People from other countries who have been admitted to the United States, including those who have received a visa or green card (lawful permanent residence), can be subsequently removed if they fall into one of the grounds of "deportability." The full list of these grounds can be found at Immigration and Nationality Act (INA) § 237(a), 8 U.S.C. § 1227(a).
The grounds of deportability include a combination of broadly described crimes (such as "crimes of moral turpitude" and "aggravated felonies") and specifically named crimes.
In the former case, it can be difficult to determine whether someone's crime falls into the category. Crimes of moral turpitude, for example, can include any number of offenses, from murder to rape to tax evasion.
In this article, however, we'll focus on the criminal offenses that are actually named in the law (or, in some cases, named by reference to another federal statute). These can be somewhat easier to analyze in terms of their impact on a person's deportability.
Nevertheless, because there's always room for doubt or complexity in figuring out whether a conviction under state law matches the list found in U.S. federal law, if you have been arrested for any sort of crime, and you are not a U.S. citizen, you should absolutely consult with an immigration attorney as well as a criminal attorney. Together, they can help make sure you protect any right you may have to remain in the United States. (Immigration waivers, or legal forgiveness, may also be available for some crimes.)
Final Conviction Ordinarily Needed for Removal
A mere arrest is not, in most cases, enough to get a person deported from the United States. (That's why it's important to see a lawyer as early in the process as possible.) But once there's a conviction in place, it's very difficult to undo, and you must simply deal with the immigration consequences.

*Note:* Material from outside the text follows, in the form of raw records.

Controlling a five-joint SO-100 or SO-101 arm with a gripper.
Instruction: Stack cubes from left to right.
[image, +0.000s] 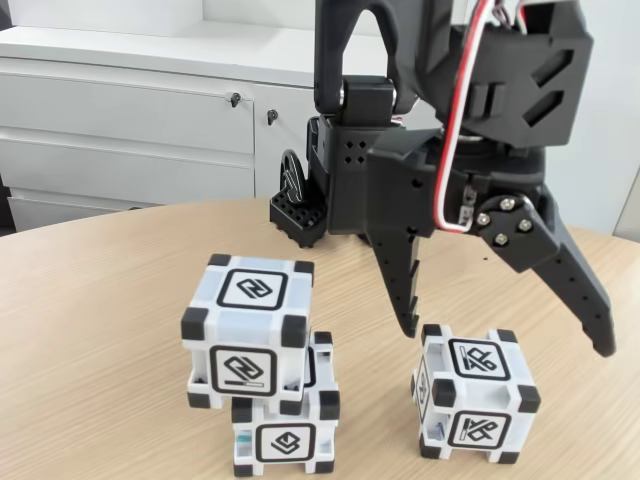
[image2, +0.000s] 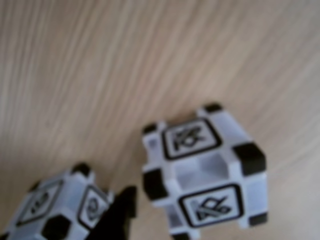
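Note:
Three white cubes with black corners stand on the wooden table (image: 100, 300). In the fixed view two are stacked at the left: the top cube (image: 248, 325) rests off-centre, shifted left, on the bottom cube (image: 285, 435). The third cube (image: 475, 395) stands alone to the right. My black gripper (image: 505, 340) hangs open just above this lone cube, fingers spread to either side of it and nothing between them. In the wrist view the lone cube (image2: 202, 172) lies right of centre, one dark fingertip (image2: 124, 207) shows beside it, and a stacked cube (image2: 60, 207) sits at the lower left.
The arm's black base (image: 300, 210) stands at the back of the table, behind the cubes. White cabinet drawers (image: 130, 120) run behind the table's far edge. Bare table surface stretches left of the stack and between the stack and the lone cube.

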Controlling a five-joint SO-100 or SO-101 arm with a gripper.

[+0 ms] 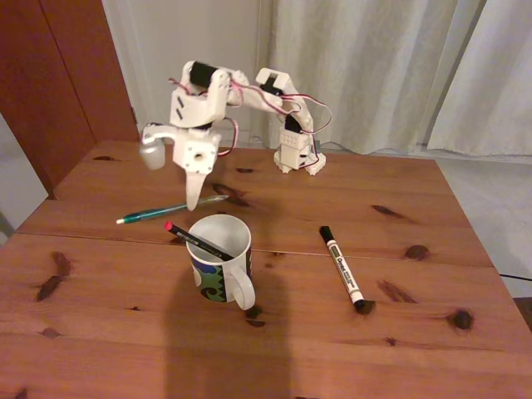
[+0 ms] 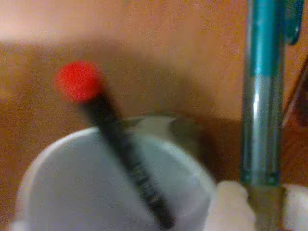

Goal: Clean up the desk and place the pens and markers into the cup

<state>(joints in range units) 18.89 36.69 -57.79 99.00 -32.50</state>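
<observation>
A white cup (image 1: 213, 279) with a swirl pattern stands mid-desk (image 1: 100, 332). A black pen (image 1: 202, 242) with a red end leans inside it; in the wrist view this black pen (image 2: 126, 166) crosses the cup (image 2: 72, 192) rim. Behind the cup a teal-green pen (image 1: 154, 214) lies on the wood. My gripper (image 1: 193, 204) points straight down onto this pen. In the wrist view its white fingers (image 2: 230, 207) press both sides of the teal-green pen (image 2: 262, 96), so the gripper (image 2: 262, 208) is shut on it. The white marker (image 1: 342, 268) with a black cap lies right of the cup.
The arm's base (image 1: 298, 158) stands at the desk's far edge, before grey curtains (image 1: 374, 66). A reddish wooden panel (image 1: 58, 75) rises at the back left. Bare wood lies in front of the cup and at the left.
</observation>
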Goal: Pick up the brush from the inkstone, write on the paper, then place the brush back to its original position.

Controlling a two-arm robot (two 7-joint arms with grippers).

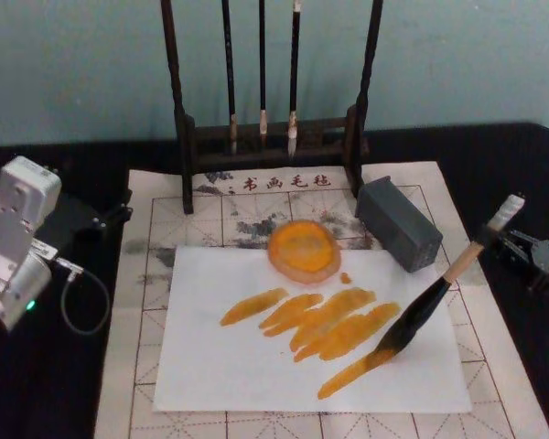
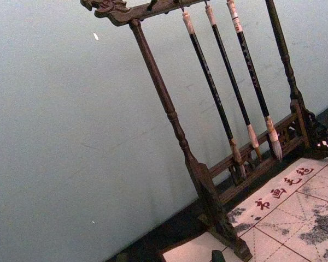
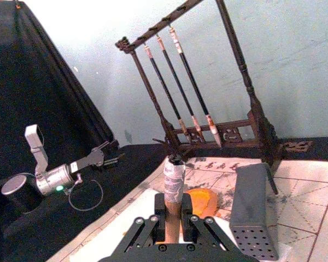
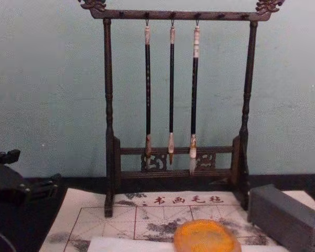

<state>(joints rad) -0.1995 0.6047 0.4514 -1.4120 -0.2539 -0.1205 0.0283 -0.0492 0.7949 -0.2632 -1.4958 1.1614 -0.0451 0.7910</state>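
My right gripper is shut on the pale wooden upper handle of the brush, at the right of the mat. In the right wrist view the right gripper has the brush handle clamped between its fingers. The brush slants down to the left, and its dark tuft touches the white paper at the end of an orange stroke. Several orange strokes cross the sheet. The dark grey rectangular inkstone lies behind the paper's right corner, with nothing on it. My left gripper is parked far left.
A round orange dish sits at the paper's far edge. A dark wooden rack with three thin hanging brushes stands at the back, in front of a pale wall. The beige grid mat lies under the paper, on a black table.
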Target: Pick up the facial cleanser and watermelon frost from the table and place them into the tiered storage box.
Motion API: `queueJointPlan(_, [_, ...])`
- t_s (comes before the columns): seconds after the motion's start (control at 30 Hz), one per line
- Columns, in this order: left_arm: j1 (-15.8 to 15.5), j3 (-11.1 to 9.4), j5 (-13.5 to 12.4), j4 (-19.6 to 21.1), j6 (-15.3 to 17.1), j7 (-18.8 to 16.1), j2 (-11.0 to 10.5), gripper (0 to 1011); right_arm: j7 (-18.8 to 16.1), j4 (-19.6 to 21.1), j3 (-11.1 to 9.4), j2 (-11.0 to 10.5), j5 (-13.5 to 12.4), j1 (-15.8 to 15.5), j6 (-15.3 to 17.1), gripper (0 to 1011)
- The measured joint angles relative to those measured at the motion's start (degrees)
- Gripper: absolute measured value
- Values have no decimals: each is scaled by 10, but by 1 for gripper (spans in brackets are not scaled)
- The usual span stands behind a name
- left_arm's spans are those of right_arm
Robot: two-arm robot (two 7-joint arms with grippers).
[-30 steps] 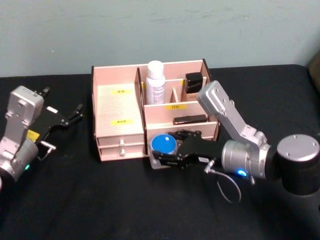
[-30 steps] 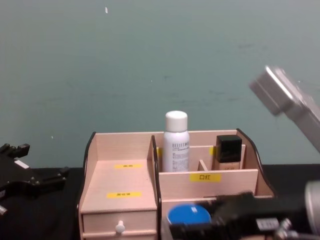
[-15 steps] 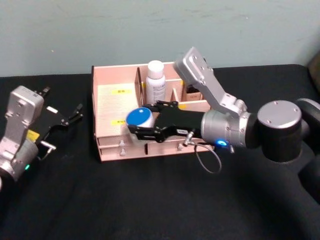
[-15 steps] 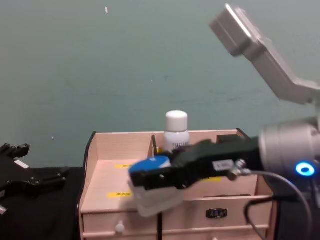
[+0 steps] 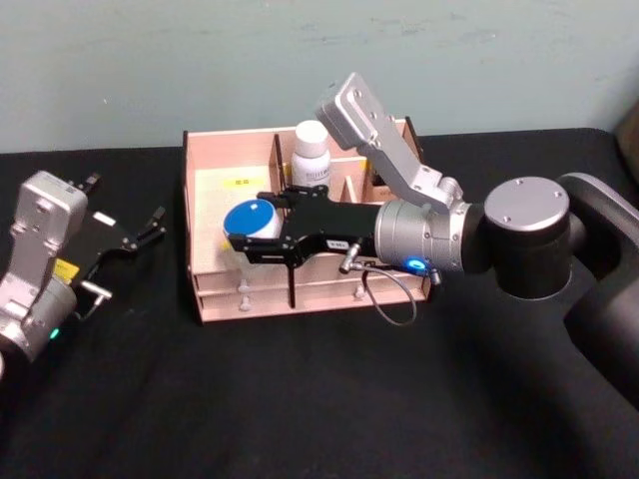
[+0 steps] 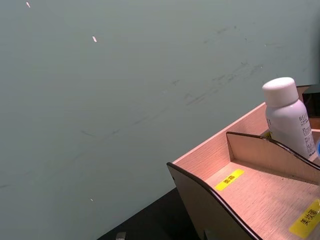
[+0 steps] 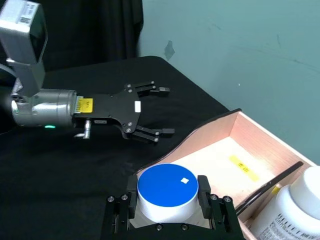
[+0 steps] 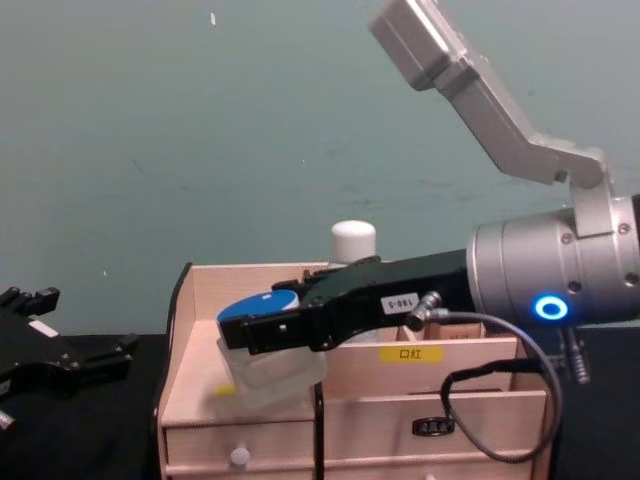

What is a "conviction?" The immigration law definition is very broad, covering situations where a court or judge has entered a formal judgment of guilt, the defendant has pled guilty or no contest ("nolo contendere"), or the defendant has admitted to having committed the offense, where the court has ordered some form of punishment, penalty (such as payment of a fine), or restraint on the defendant's liberty (not necessarily actual jail time, and including suspended sentences).
A conviction that is on direct appeal to a higher court is not final, and thus may not serve as the basis for removal from the United States.
Listed Crimes That Make a Non-Citizen Deportable
Here is a brief overview of the many named criminal offenses that provide grounds for deportation (removal) from the U.S.:
- High-speed flight from immigration checkpoint - fleeing or evading a checkpoint in excess of the legal speed limit.
- Failure to register as a sex offender - People who have been convicted of certain sex offenses, such as rape or forcible sodomy, are required by law to register with state agencies. A non-citizen who fails to do so is subject to deportation.
- Domestic violence, stalking, and child abuse - A non-citizen who, at any time after being admitted to the U.S., is convicted of domestic violence, stalking, child abuse, child neglect, or child abandonment is deportable. Domestic violence crimes are defined as involving violence by a current or former spouse, the other parent of one's child, a cohabitant of one's living space, or someone otherwise covered by the domestic or family violence laws of the state, federal, Indian tribal, or local government.
- Violation of a protective order - Any non-citizen against whom a court has issued an order of protection (from, for example, threats, violence, or harassment) and who violates the order is deportable.
- Espionage, sabotage, treason, or sedition - if the offense can be punished by a term of imprisonment of five years or more.
- Threatening the U.S. President - anyone who mails or delivers any sort of letter or document threatening to take the life of, kidnap, or inflict bodily harm upon the U.S. President, President-elect, Vice President, or other officer next in the order of succession to the office of President, or the Vice President-elect, becomes deportable.
- Joining force against another, friendly government - If, from within the U.S., a non-citizen supports or takes part in any military expedition or enterprise against any foreign state or people with whom the U.S. has peaceful relations, that person can be deported.
- Participates in alien smuggling or creation or use of false U.S. entry or exit documents - This may include, for example, producing or providing counterfeit passports, visas, or reentry permits.
- Bringing someone into the U.S. for purposes of prostitution or other immoral act - Human trafficking is also separately listed as a ground of deportability.
U.S. Government's Burden to Prove Criminal Grounds of Removal
The U.S. government has the burden of proving that a non-citizen is removable under I.N.A. § 237(a). That means it must establish by clear, convincing, and unequivocal evidence that the person has been convicted of the alleged crime.
In most cases, that's not difficult for it to do, given that the conviction is a matter of public record. Nevertheless, this is a reminder that a skilled attorney may be able to argue that the government has not met its burden.
Questions for Your Attorney
- If I'm convicted of a crime on the list above, is there any way to avoid removal?
- What if I'm not actually convicted of a crime, but just accused?
- What if I plead "no contest" and am put on probation; can I hope the case will be dismissed after a while?
- Would you review my record of conviction and tell me whether I face removal?
- When will I know whether U.S. immigration authorities will place a hold on me and put me into removal proceedings when I'm due for release from prison?
- What if my domestic violence conviction resulted from me defending myself in a fight?